* **Task directions**:
The material beneath this line should be printed exactly, with its pictures omitted.

********

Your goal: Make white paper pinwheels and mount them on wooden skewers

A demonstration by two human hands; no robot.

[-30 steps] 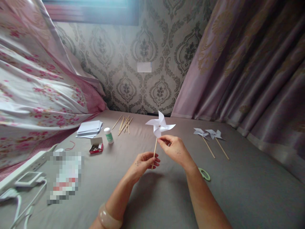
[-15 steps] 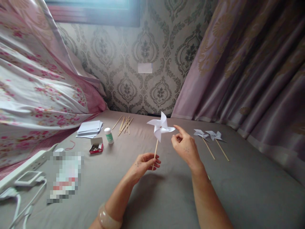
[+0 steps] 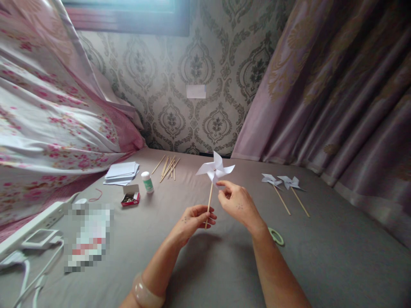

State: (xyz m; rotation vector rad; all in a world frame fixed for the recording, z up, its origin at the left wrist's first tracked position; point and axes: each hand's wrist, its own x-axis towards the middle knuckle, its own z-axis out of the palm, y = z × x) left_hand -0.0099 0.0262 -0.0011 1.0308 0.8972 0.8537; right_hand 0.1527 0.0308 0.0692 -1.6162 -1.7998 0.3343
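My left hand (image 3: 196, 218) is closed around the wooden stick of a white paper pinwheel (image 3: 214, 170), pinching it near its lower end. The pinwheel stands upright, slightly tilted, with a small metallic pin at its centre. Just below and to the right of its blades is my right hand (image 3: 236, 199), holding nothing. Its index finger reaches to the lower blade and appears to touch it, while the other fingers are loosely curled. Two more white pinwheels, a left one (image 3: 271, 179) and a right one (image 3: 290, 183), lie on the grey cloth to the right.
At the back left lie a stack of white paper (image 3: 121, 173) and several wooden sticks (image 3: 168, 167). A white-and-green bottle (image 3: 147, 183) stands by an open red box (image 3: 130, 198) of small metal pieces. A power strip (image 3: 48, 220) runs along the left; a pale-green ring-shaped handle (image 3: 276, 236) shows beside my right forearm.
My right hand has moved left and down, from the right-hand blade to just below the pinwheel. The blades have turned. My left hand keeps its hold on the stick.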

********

* **Solution for this problem**:
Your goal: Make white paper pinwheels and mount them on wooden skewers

A demonstration by two human hands; no robot.

[-30 steps] 
[-15 steps] 
[+0 steps] 

State: (xyz m; rotation vector rad; all in a world frame fixed for the recording, z up, its origin at the left wrist's first tracked position; point and axes: each hand's wrist, its own x-axis towards the middle knuckle, its own z-axis out of the palm, y = z × x) left_hand -0.0099 0.0262 -0.0011 1.0308 0.8972 0.8537; right_hand 0.1527 0.0308 0.0692 -1.6162 -1.7998 0.3343
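My left hand (image 3: 196, 218) is closed around the wooden stick of a white paper pinwheel (image 3: 214, 170), pinching it near its lower end. The pinwheel stands upright, slightly tilted, with a small metallic pin at its centre. Just below and to the right of its blades is my right hand (image 3: 236, 199), holding nothing. Its index finger reaches to the lower blade and appears to touch it, while the other fingers are loosely curled. Two more white pinwheels, a left one (image 3: 271, 179) and a right one (image 3: 290, 183), lie on the grey cloth to the right.
At the back left lie a stack of white paper (image 3: 121, 173) and several wooden sticks (image 3: 168, 167). A white-and-green bottle (image 3: 147, 183) stands by an open red box (image 3: 130, 198) of small metal pieces. A power strip (image 3: 48, 220) runs along the left; a pale-green ring-shaped handle (image 3: 276, 236) shows beside my right forearm.
My right hand has moved left and down, from the right-hand blade to just below the pinwheel. The blades have turned. My left hand keeps its hold on the stick.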

Nothing else belongs in this answer.